I completely agree with this. My husband and I have had this same conversation. And another friend who conventionally potty-trained hers made the same observation when I was describing how my newborn was behaving.

I was initially motivated to even try EC (with my 3rd baby) by a sentence in the Diaper-Free book that said something to the effect: Even if you were to catch just once a day, that would be one diaper saved from washing or the dump, and one step closer to eventual potty-training. That seemed reasonable to me, and I think if you are wary of the effort, that might be a way to start - try the potty every time your baby wakes up dry from a nap.

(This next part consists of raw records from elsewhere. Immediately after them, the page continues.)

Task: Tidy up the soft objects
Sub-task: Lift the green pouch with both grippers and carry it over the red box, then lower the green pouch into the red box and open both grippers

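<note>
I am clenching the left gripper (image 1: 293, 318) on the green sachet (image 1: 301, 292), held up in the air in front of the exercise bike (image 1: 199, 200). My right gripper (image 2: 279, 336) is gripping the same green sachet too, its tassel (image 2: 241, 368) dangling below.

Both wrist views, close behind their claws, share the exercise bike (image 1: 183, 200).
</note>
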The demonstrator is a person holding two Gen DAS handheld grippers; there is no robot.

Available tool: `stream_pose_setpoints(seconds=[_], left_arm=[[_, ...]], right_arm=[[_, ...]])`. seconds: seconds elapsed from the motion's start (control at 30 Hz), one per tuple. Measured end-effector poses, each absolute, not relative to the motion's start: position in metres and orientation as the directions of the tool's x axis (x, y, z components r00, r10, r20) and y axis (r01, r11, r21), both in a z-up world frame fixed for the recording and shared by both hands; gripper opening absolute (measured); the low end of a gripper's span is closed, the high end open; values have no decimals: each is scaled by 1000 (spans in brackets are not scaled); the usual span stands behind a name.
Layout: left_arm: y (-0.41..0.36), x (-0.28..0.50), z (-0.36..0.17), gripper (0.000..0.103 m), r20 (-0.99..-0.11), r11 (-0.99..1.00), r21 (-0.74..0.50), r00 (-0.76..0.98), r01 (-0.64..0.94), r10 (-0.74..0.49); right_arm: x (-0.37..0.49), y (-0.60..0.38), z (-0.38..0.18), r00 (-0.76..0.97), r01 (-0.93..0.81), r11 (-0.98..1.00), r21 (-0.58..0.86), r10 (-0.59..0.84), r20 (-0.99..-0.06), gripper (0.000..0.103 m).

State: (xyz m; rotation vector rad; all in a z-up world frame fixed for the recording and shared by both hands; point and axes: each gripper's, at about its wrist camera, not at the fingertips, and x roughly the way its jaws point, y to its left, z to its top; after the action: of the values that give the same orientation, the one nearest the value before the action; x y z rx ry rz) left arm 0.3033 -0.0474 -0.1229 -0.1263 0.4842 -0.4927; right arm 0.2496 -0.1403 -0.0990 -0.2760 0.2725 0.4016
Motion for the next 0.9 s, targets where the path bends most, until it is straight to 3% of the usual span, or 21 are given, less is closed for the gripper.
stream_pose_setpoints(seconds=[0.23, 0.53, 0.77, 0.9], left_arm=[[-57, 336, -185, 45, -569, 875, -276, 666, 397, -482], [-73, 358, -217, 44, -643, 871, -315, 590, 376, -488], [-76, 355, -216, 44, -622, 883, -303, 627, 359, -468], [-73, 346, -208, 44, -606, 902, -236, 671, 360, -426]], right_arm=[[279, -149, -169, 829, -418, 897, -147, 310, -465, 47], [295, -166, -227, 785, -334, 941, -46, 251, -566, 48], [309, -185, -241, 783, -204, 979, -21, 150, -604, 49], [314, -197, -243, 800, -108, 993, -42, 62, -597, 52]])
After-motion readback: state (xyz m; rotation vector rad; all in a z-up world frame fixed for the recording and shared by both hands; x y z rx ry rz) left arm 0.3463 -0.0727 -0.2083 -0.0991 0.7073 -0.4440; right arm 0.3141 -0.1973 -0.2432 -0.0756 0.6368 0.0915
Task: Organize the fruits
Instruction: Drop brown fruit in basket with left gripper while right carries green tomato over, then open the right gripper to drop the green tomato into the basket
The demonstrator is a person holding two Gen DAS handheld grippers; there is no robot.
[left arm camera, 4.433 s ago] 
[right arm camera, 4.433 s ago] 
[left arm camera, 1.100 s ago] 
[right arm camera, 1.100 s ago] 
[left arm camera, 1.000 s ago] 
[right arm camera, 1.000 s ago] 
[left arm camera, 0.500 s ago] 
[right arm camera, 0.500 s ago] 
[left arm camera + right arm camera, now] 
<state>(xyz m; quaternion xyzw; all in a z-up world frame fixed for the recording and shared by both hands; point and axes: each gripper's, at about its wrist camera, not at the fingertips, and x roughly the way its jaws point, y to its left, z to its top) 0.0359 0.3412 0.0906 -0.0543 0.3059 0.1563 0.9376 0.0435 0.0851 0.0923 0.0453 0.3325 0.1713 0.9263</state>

When I did this very thing at 3 weeks, and she relieved herself, I was totally overwhelmed, and committed on the spot to EC - I mean, if she could do it, I had to help her do it.

I mean, there is really no investment of money involved. And if the time and effort involved seem excessive, then you can just stop.

We have loved EC. And we have a miss almost every day (with our now 4 month old). But we also have successes every day, and go through diapers very slowly.

Good Luck! I believe that it's not for everyone, but that anyone could do it. If you are interested, you should give it a try. And I recommend starting from birth . . . but that's a whole different thread!